_WORK ORDER_. From the first line to the last, set down the material exactly, leaving out its pictures.

_EXERCISE DATA_.
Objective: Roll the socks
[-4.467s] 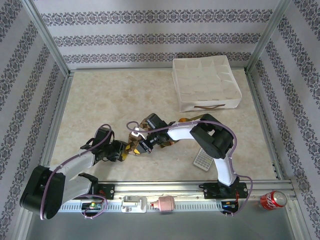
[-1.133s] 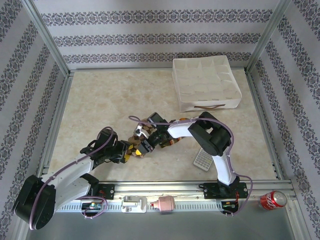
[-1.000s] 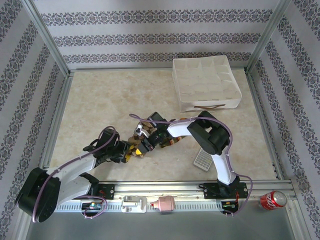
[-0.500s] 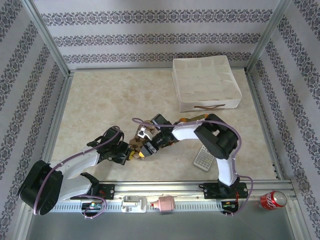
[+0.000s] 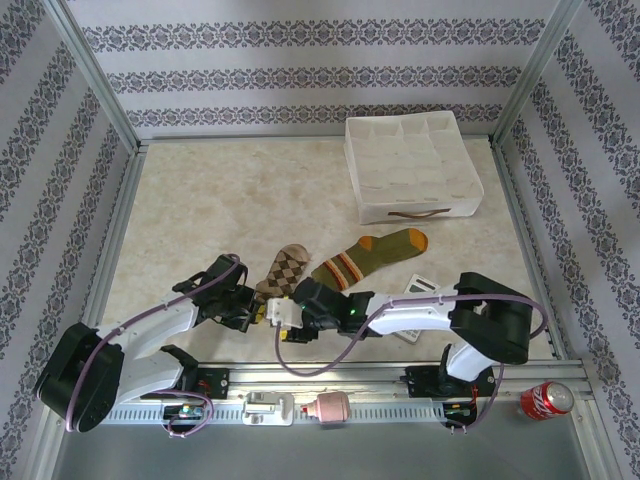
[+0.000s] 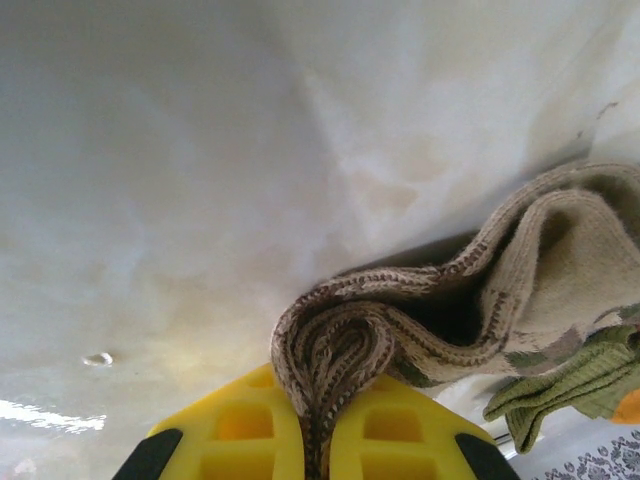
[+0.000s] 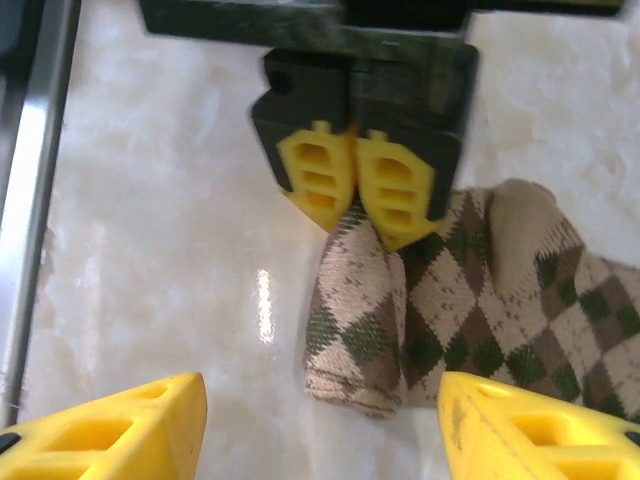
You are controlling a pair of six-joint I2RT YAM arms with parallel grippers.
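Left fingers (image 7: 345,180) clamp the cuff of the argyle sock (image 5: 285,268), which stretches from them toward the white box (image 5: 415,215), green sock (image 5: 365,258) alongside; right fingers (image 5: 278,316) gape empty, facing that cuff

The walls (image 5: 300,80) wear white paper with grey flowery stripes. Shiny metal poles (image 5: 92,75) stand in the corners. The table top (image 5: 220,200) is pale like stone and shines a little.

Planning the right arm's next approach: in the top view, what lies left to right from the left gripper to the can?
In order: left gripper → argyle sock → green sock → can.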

_EXERCISE RESULT_.
Objective: Roll the socks
[-4.467s] 
[-1.133s] 
[-1.000s] 
[-0.500s] 
[+0.000s] 
[+0.000s] 
[+0.000s] 
You are controlling a pair of six-joint I2RT YAM arms with parallel grippers.
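Left fingers (image 7: 345,180) clamp the cuff of the argyle sock (image 5: 285,268), which stretches from them toward the white box (image 5: 415,215), green sock (image 5: 365,258) alongside; right fingers (image 5: 278,316) gape empty, facing that cuff

The walls (image 5: 300,80) wear white paper with grey flowery stripes. Shiny metal poles (image 5: 92,75) stand in the corners. The table top (image 5: 220,200) is pale like stone and shines a little.

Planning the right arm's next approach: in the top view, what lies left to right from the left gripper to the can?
In order: left gripper → argyle sock → green sock → can.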

The exercise is done now.